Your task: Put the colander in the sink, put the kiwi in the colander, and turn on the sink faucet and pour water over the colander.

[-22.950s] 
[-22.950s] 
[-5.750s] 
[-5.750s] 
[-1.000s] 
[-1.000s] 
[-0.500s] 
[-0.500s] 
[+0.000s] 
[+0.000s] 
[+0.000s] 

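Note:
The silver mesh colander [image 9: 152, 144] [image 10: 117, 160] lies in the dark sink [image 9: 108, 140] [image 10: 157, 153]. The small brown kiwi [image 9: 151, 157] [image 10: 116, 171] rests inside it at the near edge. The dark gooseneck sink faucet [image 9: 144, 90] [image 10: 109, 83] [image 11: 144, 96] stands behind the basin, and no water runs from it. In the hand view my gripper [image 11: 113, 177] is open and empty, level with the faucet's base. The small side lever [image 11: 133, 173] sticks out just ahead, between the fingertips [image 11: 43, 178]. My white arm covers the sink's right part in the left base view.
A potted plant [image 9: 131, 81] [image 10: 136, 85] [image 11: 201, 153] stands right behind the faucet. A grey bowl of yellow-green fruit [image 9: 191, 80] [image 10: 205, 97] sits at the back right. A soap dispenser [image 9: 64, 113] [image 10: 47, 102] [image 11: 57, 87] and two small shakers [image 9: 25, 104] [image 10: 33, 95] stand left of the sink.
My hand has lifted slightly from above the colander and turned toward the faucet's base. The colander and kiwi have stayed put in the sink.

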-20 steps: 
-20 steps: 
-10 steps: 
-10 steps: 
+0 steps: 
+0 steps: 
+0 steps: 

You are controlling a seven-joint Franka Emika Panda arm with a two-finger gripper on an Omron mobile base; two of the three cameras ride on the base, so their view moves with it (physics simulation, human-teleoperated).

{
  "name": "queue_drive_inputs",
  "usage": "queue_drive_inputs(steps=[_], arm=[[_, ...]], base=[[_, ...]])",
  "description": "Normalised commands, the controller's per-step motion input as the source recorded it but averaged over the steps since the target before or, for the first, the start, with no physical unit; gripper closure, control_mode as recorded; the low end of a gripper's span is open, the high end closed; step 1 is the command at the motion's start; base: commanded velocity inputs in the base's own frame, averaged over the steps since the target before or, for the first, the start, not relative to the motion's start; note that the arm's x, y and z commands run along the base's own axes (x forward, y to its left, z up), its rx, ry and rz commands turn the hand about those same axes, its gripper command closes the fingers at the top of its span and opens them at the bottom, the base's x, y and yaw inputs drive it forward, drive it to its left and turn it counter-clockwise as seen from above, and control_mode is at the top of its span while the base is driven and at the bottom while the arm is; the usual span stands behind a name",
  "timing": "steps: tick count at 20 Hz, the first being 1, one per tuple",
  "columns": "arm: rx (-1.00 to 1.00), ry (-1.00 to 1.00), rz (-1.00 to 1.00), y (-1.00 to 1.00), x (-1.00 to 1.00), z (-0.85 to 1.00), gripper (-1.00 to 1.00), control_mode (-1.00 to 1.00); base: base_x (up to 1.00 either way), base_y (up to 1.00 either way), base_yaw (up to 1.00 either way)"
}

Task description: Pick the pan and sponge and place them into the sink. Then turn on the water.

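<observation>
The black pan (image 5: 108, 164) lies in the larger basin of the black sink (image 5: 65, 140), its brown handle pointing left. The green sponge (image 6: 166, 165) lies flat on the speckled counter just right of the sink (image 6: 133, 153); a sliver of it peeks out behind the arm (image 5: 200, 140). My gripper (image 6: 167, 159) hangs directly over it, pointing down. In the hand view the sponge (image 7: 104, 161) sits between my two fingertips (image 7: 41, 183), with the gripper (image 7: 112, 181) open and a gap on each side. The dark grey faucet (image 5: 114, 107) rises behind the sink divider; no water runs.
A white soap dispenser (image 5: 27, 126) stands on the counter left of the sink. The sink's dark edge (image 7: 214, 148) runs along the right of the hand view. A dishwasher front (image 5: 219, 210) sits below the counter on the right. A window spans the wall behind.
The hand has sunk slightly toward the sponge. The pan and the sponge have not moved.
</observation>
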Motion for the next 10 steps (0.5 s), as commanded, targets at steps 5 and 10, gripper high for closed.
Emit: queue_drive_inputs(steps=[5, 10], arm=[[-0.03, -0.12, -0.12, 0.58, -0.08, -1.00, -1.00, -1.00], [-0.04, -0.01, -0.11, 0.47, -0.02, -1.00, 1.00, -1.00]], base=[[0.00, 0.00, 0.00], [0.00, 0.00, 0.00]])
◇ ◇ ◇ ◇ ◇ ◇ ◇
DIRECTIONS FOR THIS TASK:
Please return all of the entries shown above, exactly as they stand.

OUTPUT OF THE EXERCISE:
Your task: Put the colander in the sink, put the kiwi in the colander, and turn on the sink faucet and pour water over the colander.

[-22.950s] 
[-22.950s] 
[-5.750s] 
[-5.750s] 
[-1.000s] 
[-1.000s] 
[-0.500s] 
[-0.500s] 
[+0.000s] 
[+0.000s] 
[+0.000s] 

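Note:
The silver mesh colander [image 9: 152, 144] [image 10: 117, 160] lies in the dark sink [image 9: 108, 140] [image 10: 157, 153]. The small brown kiwi [image 9: 151, 157] [image 10: 116, 171] rests inside it at the near edge. The dark gooseneck sink faucet [image 9: 144, 90] [image 10: 109, 83] [image 11: 144, 96] stands behind the basin, and no water runs from it. In the hand view my gripper [image 11: 113, 177] is open and empty, level with the faucet's base. The small side lever [image 11: 133, 173] sticks out just ahead, between the fingertips [image 11: 43, 178]. My white arm covers the sink's right part in the left base view.
A potted plant [image 9: 131, 81] [image 10: 136, 85] [image 11: 201, 153] stands right behind the faucet. A grey bowl of yellow-green fruit [image 9: 191, 80] [image 10: 205, 97] sits at the back right. A soap dispenser [image 9: 64, 113] [image 10: 47, 102] [image 11: 57, 87] and two small shakers [image 9: 25, 104] [image 10: 33, 95] stand left of the sink.
My hand has lifted slightly from above the colander and turned toward the faucet's base. The colander and kiwi have stayed put in the sink.
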
-20 steps: 
-20 steps: 
-10 steps: 
-10 steps: 
+0 steps: 
+0 steps: 
+0 steps: 

You are controlling a seven-joint Franka Emika Panda arm with a two-finger gripper on an Omron mobile base; two of the three cameras ride on the base, so their view moves with it (physics simulation, human-teleoperated).

{
  "name": "queue_drive_inputs",
  "usage": "queue_drive_inputs(steps=[_], arm=[[_, ...]], base=[[_, ...]])",
  "description": "Normalised commands, the controller's per-step motion input as the source recorded it but averaged over the steps since the target before or, for the first, the start, with no physical unit; gripper closure, control_mode as recorded; the low end of a gripper's span is open, the high end closed; step 1 is the command at the motion's start; base: commanded velocity inputs in the base's own frame, averaged over the steps since the target before or, for the first, the start, not relative to the motion's start; note that the arm's x, y and z commands run along the base's own axes (x forward, y to its left, z up), its rx, ry and rz commands turn the hand about those same axes, its gripper command closes the fingers at the top of its span and opens them at the bottom, the base's x, y and yaw inputs drive it forward, drive it to its left and turn it counter-clockwise as seen from above, and control_mode is at the top of its span while the base is driven and at the bottom while the arm is; the usual span stands behind a name",
  "timing": "steps: tick count at 20 Hz, the first being 1, one per tuple",
  "columns": "arm: rx (-1.00 to 1.00), ry (-1.00 to 1.00), rz (-1.00 to 1.00), y (-1.00 to 1.00), x (-1.00 to 1.00), z (-0.85 to 1.00), gripper (-1.00 to 1.00), control_mode (-1.00 to 1.00); base: base_x (up to 1.00 either way), base_y (up to 1.00 either way), base_yaw (up to 1.00 either way)"
}

Task description: Pick the pan and sponge and place them into the sink. Then turn on the water.

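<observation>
The black pan (image 5: 108, 164) lies in the larger basin of the black sink (image 5: 65, 140), its brown handle pointing left. The green sponge (image 6: 166, 165) lies flat on the speckled counter just right of the sink (image 6: 133, 153); a sliver of it peeks out behind the arm (image 5: 200, 140). My gripper (image 6: 167, 159) hangs directly over it, pointing down. In the hand view the sponge (image 7: 104, 161) sits between my two fingertips (image 7: 41, 183), with the gripper (image 7: 112, 181) open and a gap on each side. The dark grey faucet (image 5: 114, 107) rises behind the sink divider; no water runs.
A white soap dispenser (image 5: 27, 126) stands on the counter left of the sink. The sink's dark edge (image 7: 214, 148) runs along the right of the hand view. A dishwasher front (image 5: 219, 210) sits below the counter on the right. A window spans the wall behind.
The hand has sunk slightly toward the sponge. The pan and the sponge have not moved.
</observation>
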Motion for the next 10 steps (0.5 s), as commanded, targets at steps 5 and 10, gripper high for closed.
Emit: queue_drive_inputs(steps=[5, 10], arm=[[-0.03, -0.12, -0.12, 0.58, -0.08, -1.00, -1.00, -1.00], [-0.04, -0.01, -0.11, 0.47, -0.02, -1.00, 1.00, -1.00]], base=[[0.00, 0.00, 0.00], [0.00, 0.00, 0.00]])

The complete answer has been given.